Your goal: Go through the lines below and copy each one that holds the string "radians".
■ ■ ■ ■ ■
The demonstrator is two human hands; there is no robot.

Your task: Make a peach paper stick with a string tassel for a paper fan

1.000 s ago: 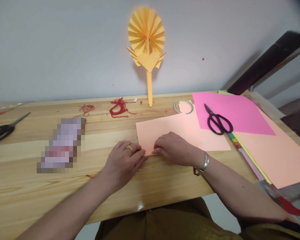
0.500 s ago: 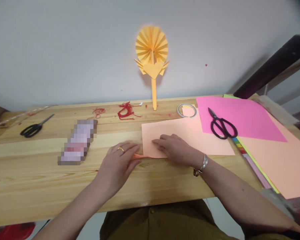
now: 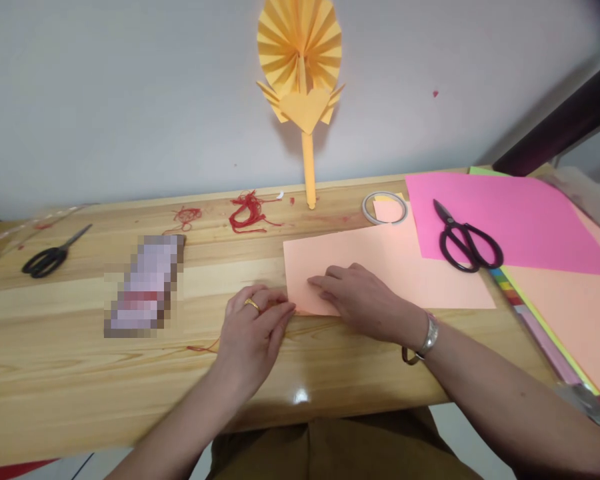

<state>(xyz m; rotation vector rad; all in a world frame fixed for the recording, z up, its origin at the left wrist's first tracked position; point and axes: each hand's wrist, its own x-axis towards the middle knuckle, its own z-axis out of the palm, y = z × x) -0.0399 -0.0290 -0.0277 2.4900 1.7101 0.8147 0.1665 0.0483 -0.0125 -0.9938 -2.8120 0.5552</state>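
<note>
A peach sheet of paper (image 3: 380, 257) lies flat on the wooden table in front of me. My left hand (image 3: 255, 330), with its fingers and thumb pinched together, is at the sheet's lower left corner. Orange-red thread (image 3: 203, 347) trails out from behind this hand; the rest of it is hidden by the fingers. My right hand (image 3: 360, 297) rests palm down on the paper, index finger stretched out to the left and the other fingers partly curled beneath.
A yellow paper fan flower (image 3: 305, 110) leans on the wall. Red thread (image 3: 247, 213), a tape roll (image 3: 364, 212), black scissors (image 3: 50, 259) and a blurred-out phone-like object (image 3: 147, 283) lie around. At right, black-handled scissors (image 3: 473, 250) sit across pink paper (image 3: 510, 220).
My left hand has shifted right to the paper's corner, and thread now shows behind it. The orange strands between its fingers are now hidden. My right hand stays on the sheet; the view has tilted down.
</note>
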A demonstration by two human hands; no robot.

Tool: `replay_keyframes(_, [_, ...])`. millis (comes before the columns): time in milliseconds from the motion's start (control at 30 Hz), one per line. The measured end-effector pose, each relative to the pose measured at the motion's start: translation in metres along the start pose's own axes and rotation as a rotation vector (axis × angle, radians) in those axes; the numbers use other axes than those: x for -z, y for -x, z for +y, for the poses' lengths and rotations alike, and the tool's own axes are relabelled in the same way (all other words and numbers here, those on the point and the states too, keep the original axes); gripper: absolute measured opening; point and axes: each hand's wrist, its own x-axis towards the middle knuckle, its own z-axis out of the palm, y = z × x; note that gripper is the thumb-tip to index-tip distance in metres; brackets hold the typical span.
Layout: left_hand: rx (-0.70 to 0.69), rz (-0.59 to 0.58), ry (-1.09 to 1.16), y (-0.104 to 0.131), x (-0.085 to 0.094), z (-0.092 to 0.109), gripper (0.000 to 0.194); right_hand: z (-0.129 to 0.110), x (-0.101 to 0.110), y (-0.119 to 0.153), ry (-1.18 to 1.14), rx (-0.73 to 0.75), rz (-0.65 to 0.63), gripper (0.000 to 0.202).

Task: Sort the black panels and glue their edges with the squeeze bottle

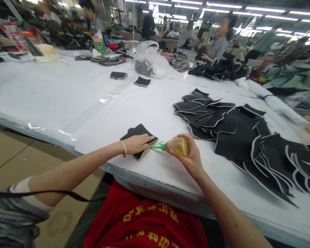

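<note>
My left hand [137,144] lies with its fingers stretched flat across a black leather-like piece [139,130], holding it against the table. A light underside of the piece shows below my fingers, near the table's front edge. In my right hand [192,158] is a squeeze bottle [181,146] of amber liquid, tipped sideways, with a green nozzle [158,147] pointing left. The nozzle's tip is at the piece's right edge, close to my left fingertips; whether it touches, I cannot tell. My right fingers wrap around the bottle.
A spread pile of black pieces [227,127] covers the right side of the white table [93,103]. Two small black pieces [142,81] and a clear plastic bag [150,62] lie farther back. Several people sit or stand at the far tables.
</note>
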Motion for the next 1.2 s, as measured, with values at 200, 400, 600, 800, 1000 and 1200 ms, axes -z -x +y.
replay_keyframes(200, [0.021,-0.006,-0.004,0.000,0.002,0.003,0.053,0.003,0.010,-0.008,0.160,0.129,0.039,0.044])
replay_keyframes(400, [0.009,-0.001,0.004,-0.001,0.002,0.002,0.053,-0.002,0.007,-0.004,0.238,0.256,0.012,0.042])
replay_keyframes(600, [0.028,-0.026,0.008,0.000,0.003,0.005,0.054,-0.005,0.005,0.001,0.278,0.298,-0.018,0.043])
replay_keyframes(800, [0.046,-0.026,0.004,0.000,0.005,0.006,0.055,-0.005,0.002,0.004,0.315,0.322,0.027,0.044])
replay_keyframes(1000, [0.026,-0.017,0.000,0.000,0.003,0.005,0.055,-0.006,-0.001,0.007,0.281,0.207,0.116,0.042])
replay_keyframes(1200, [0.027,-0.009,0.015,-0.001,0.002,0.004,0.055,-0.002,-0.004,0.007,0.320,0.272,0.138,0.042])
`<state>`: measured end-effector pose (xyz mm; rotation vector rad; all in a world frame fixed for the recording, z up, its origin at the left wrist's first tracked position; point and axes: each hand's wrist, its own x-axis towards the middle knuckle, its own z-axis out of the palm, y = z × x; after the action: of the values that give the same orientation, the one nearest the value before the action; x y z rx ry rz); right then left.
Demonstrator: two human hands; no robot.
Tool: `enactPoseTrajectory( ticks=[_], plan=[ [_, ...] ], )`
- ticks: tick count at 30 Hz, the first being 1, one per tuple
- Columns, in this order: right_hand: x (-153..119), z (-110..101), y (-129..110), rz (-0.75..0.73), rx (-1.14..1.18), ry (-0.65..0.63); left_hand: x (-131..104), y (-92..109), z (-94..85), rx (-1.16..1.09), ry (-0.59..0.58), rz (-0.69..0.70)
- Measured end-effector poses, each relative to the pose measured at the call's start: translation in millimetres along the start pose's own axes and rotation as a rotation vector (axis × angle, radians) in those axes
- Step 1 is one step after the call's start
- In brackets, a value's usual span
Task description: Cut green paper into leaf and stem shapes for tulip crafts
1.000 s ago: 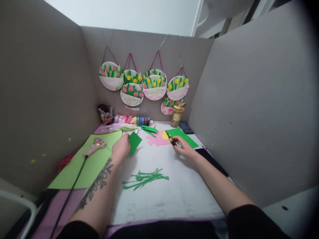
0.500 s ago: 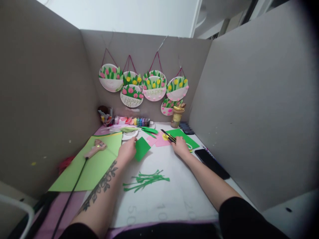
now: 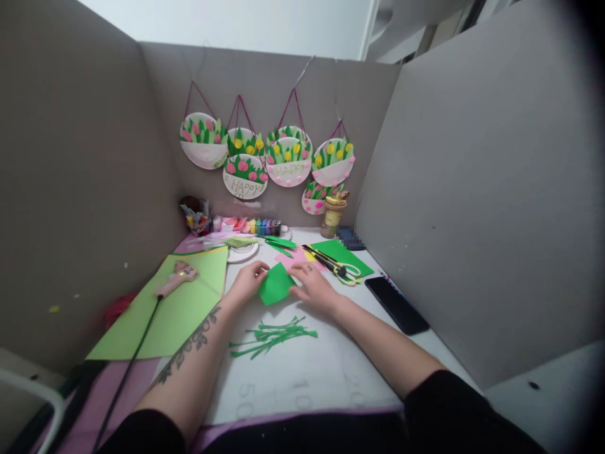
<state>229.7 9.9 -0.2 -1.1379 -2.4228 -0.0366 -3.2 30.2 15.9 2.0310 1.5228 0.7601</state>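
Note:
A small square of green paper [image 3: 275, 285] is held up over the white work surface by my left hand [image 3: 248, 281], whose fingers pinch its left edge. My right hand [image 3: 314, 288] is at the paper's right edge, thumb and fingers apart around the corner. Just beyond it, scissors [image 3: 336, 267] with dark blades and white-and-yellow handles lie on pink paper [image 3: 297, 257] and a larger green sheet [image 3: 362, 260]. Thin green paper strips [image 3: 274, 335] lie in a loose pile nearer to me.
A glue gun [image 3: 177, 279] with a black cord rests on light green sheets [image 3: 142, 321] at left. A dark phone [image 3: 394, 306] lies at right. Paint bottles [image 3: 259, 227] and a jar [image 3: 332, 217] stand at the back. Paper-plate flower baskets [image 3: 289, 162] hang on the grey partition [image 3: 321, 88].
My right hand has let go of the scissors, which now lie on the papers, and has moved left to the green paper. My left hand has brought the paper slightly right.

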Motion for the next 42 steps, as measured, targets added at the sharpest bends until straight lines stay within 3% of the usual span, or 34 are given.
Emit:
enactPoseTrajectory(
  ticks=[3, 7, 9, 13, 17, 20, 26, 31, 42],
  plan=[
    [-1, 9, -17, -0.161, -0.022, 0.009, 3, 1, 0.7, -0.096, 0.005, -0.035],
    [1, 13, -18, -0.104, -0.140, 0.037, 3, 6, -0.2, -0.089, -0.016, -0.069],
    [2, 13, -15, -0.094, -0.202, 0.014, 2, 9, -0.9, 0.013, 0.007, -0.071],
    [4, 19, -13, -0.025, -0.306, -0.108, -9, 22, -2.0, 0.402, 0.177, 0.043],
    [3, 27, -14, 0.051, -0.271, -0.165, -23, 36, 2.3, 0.465, -0.090, 0.153],
    [2, 29, -17, 0.088, -0.237, -0.148, -30, 42, 8.2, 0.547, -0.183, 0.197],
    [2, 30, -21, 0.079, -0.204, -0.106, -27, 32, 15.6, 0.635, -0.170, 0.239],
    [1, 31, -20, 0.083, -0.172, -0.103, -22, 22, 20.4, 0.654, -0.190, 0.190],
    [9, 35, -18, 0.120, -0.087, -0.107, -22, 20, 23.0, 0.664, -0.198, 0.136]
  ],
)
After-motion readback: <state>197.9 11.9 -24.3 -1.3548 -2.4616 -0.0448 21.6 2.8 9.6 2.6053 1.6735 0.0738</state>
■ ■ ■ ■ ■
Task solution:
Tool: `replay_keyframes(_, [_, ...])`. millis (comes before the columns): time in milliseconds from the motion's start (control at 30 Hz), one per line. The measured end-effector pose, each relative to the pose measured at the motion's start: translation in metres along the start pose's own axes and rotation as a rotation vector (axis × angle, radians) in those axes; the numbers use other axes than those: x for -z, y for -x, z for +y, for the poses' lengths and rotations alike, and the tool's own axes are relabelled in the same way (all other words and numbers here, those on the point and the states too, keep the original axes); gripper: absolute measured opening; point and axes: each hand's wrist, its own x-axis towards the middle knuckle, its own z-axis out of the palm, y = z × x; note that gripper is the thumb-tip to index-tip distance in metres; brackets hold the typical span.
- Measured end-effector poses, each relative to the pose measured at the call's start: translation in millimetres along the start pose's own axes and rotation as a rotation vector (axis × angle, radians) in those axes

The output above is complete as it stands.